Na UPA do Coronel Antonino, sem lugar para esperar, paciente aguardavam do lado de fora na tarde de hoje (Foto: Alcides Neto)
Na UPA do Coronel Antonino, sem lugar para esperar, paciente aguardavam do lado de fora na tarde de hoje (Foto: Alcides Neto)
UPA do bairro Universitário ficou vazia neste domingo, porque pacientes foram dispensados; faltava médico (Foto: Alcides Neto/Arquivo)
UPA do bairro Universitário ficou vazia neste domingo, porque pacientes foram dispensados; faltava médico (Foto: Alcides Neto/Arquivo)

População – Enquanto isso, quem padece é a população. Na manhã de ontem, pacientes estavam sendo dispensados da UPA (Unidade de Pronto Atendimento) do bairro Universitário – no sul de Campo Grande – porque no local só havia um médico de plantão. A situação revoltou pessoas que tentaram atendimento no local.

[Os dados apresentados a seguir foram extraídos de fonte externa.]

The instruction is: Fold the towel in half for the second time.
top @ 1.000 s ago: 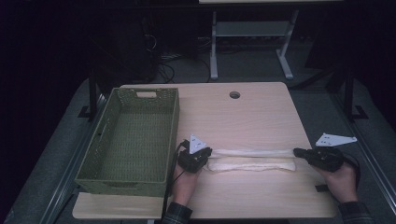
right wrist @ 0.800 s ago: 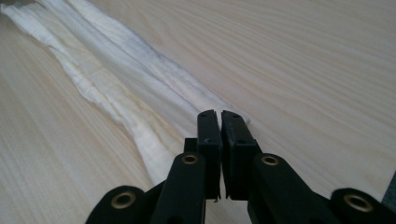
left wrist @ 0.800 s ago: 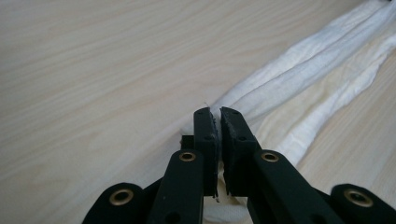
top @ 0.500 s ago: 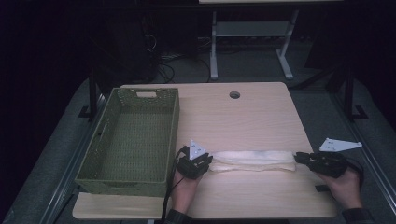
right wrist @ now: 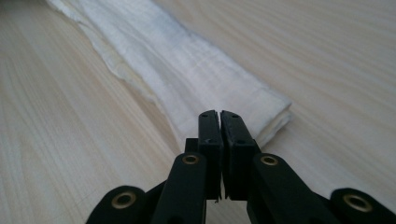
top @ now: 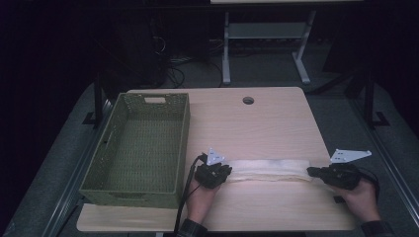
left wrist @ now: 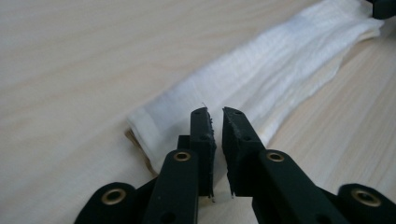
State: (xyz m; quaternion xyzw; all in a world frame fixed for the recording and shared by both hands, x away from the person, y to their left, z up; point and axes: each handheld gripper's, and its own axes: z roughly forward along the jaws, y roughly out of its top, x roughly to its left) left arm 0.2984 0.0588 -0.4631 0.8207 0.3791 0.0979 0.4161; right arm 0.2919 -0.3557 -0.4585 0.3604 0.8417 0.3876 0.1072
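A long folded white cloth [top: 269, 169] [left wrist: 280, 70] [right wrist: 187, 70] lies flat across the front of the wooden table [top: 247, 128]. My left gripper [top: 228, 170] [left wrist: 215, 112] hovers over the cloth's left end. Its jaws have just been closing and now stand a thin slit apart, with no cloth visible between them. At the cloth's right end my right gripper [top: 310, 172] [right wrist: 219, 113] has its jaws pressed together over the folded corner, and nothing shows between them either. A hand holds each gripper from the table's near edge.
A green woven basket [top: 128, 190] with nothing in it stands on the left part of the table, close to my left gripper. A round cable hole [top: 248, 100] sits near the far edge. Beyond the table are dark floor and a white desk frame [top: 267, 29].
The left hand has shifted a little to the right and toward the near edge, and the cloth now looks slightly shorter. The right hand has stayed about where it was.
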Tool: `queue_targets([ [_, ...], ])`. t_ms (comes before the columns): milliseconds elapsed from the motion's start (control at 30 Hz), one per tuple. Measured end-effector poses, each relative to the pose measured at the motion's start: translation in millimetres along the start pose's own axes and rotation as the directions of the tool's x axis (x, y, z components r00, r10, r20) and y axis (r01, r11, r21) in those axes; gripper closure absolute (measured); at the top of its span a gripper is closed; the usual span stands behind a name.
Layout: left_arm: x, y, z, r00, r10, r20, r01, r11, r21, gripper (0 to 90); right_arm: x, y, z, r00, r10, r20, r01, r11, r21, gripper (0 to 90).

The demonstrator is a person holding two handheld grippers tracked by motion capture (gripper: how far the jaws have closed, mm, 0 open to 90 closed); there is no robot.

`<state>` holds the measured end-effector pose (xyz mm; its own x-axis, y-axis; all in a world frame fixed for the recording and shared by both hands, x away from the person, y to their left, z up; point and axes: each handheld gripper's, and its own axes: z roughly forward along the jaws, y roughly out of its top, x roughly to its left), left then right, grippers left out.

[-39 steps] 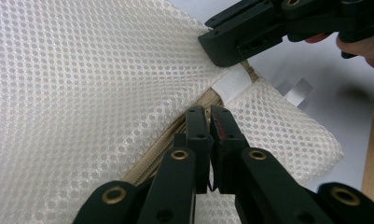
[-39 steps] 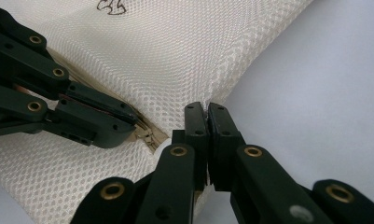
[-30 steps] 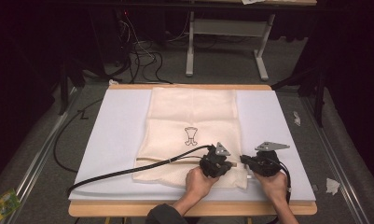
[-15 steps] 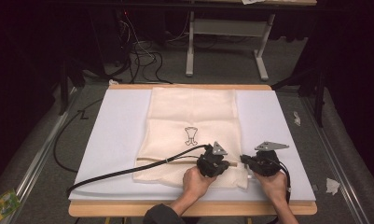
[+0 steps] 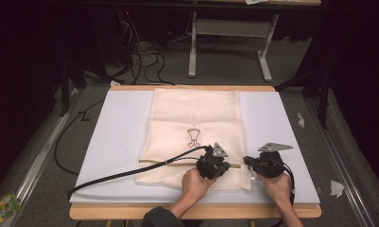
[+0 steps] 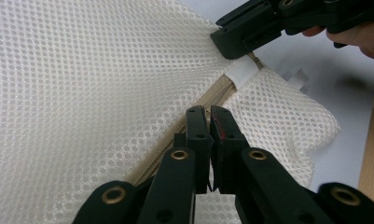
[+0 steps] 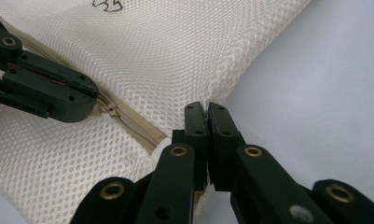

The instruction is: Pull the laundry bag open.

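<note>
Little has shifted since the earlier frames: our left gripper [image 5: 227, 164] has edged slightly along the zip, while our right gripper [image 5: 247, 163] has kept its place. We hold the left jaws pressed together on the beige zipper [image 6: 201, 108] of the cream mesh laundry bag [image 5: 192, 123]; the red-edged fingertips [image 6: 220, 122] pinch right at the zip line, though the slider itself is hidden between them, so we cannot tell exactly what they bite. Our right jaws are also closed, clamped on the bag's side seam [image 7: 205, 103] just beyond the zip's end, where a white fabric tab [image 6: 240, 73] sits under its fingertips. Just ahead of the left fingers the zip runs to that tab; behind them it disappears under the gripper. A small dark printed emblem [image 5: 193, 136] lies farther up the bag, too small to read. Beneath the bag lies a white sheet [image 5: 121, 127] on a wooden table [image 5: 196, 211]; grey floor [image 5: 225, 61], cables and a metal frame lie beyond.
</note>
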<state>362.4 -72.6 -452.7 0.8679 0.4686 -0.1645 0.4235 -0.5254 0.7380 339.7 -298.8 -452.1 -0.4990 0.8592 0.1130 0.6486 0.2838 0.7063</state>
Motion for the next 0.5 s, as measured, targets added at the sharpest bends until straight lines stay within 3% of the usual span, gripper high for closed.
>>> queue_targets([
  [367,1.1,-2.6,-2.4,0.9999,0.005,-0.010,-0.005,1.0000,-0.008,87.2,-0.3,-0.5,1.1,1.0000,0.005,-0.003,-0.005,1.000,-0.008,89.0],
  [500,2.8,-3.1,-4.5,1.0000,-0.001,0.006,0.001,1.0000,-0.004,87.2,0.3,-0.7,1.8,0.9999,0.009,-0.007,-0.009,1.000,-0.002,89.0],
])
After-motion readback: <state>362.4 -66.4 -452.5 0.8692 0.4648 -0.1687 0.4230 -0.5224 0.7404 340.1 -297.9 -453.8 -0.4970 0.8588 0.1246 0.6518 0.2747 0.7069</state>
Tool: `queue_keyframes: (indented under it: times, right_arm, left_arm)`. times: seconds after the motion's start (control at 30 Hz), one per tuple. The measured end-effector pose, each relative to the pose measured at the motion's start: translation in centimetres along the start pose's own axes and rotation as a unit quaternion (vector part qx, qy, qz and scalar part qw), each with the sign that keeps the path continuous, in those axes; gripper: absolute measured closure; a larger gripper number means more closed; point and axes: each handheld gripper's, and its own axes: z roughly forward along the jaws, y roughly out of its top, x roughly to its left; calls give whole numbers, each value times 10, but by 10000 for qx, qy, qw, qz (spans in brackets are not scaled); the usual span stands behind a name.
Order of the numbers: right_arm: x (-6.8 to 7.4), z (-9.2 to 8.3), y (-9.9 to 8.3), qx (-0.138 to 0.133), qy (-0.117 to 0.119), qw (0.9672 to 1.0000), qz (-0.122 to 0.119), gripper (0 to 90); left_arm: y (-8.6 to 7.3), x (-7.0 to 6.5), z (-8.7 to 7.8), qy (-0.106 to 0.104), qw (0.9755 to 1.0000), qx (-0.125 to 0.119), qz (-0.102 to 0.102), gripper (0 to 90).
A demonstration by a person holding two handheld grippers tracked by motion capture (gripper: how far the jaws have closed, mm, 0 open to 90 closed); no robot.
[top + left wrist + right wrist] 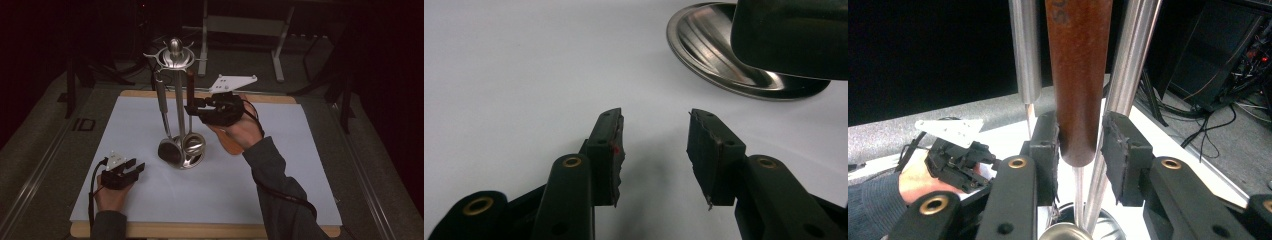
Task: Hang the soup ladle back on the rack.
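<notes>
A steel utensil stand [176, 56] rises from its round base [189, 159] on the white mat; several utensils hang from its top ring. My right gripper [192, 106] is raised beside it, and its jaws bracket a hanging utensil's brown handle [1078, 75]. In the right gripper view [1079, 145] the left pad lies against the handle while a narrow gap shows at the right pad. My left gripper [137, 167] rests low on the mat to the left of the base, open [655, 135] with nothing between its pads. The base [724, 55] lies just beyond it.
The steel centre pole [1128, 75] and a steel handle [1024, 50] flank the brown handle closely. A dark utensil head [789, 35] hangs over the base. A brown wooden piece [231, 145] lies under the right hand. The white mat [280, 165] covers a wooden table; dark frames stand behind.
</notes>
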Motion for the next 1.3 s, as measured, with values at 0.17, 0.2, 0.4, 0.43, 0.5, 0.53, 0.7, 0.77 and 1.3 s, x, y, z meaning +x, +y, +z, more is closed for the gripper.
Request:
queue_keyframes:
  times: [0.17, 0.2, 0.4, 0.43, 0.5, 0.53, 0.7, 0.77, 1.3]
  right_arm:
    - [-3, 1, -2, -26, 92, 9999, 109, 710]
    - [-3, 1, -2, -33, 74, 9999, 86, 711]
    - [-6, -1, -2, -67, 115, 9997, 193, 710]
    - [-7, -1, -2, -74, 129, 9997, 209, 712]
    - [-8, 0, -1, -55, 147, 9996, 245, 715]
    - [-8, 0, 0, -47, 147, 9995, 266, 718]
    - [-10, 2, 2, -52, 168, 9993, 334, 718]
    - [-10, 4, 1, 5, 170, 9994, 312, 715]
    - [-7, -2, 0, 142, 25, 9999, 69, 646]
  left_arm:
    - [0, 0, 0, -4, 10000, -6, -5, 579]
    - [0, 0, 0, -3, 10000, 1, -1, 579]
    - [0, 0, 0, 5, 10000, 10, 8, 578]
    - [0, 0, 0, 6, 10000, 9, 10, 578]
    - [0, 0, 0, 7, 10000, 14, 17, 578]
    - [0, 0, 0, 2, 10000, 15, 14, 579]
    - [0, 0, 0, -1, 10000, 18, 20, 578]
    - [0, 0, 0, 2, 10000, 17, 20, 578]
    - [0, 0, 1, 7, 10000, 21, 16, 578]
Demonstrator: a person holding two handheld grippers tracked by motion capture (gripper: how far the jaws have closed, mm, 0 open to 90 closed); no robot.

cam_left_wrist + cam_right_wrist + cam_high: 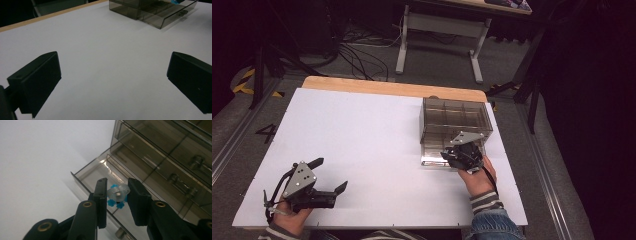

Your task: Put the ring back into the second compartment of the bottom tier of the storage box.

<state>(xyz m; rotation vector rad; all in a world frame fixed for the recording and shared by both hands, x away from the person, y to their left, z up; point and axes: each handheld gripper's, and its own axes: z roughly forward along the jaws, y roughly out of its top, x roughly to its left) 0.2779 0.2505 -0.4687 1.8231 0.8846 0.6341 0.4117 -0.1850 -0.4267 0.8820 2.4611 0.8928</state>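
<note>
Here the smoky clear drawer cabinet [455, 122] stands at about two o'clock on the white table [362, 140], its upper drawers pushed in and divided into compartments that look bare as far as the tinted plastic lets one see. Its bottom drawer [100, 173] is pulled out toward the person, and the right gripper [117, 195] hangs over its open tray. The jaws are clenched on a small clear-and-blue plastic piece [117, 195], which sits between the pads directly above the drawer's inside. What else lies in that tray cannot be made out. At about seven o'clock the left gripper [329, 176] rests low over bare table, well apart from the cabinet, its jaws spread wide and released, with nothing between them.
</note>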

A Sesau tem hoje 1.055 médicos, sendo que 677 possuem uma carga horária fixa e também realizam plantões eventuais. Outros 675 concursados ou convocados têm vínculo somente plantonistas.

Para tentar amenizar o problema, a secretaria tem convocado médicos aprovados no último concurso. Foram ao todo, 105 chamados. “Poderemos chamar até 146. Estamos limitados também ao limite prudencial da lei de responsabilidade fiscal”, explicou o secretário Marcelo Vilela.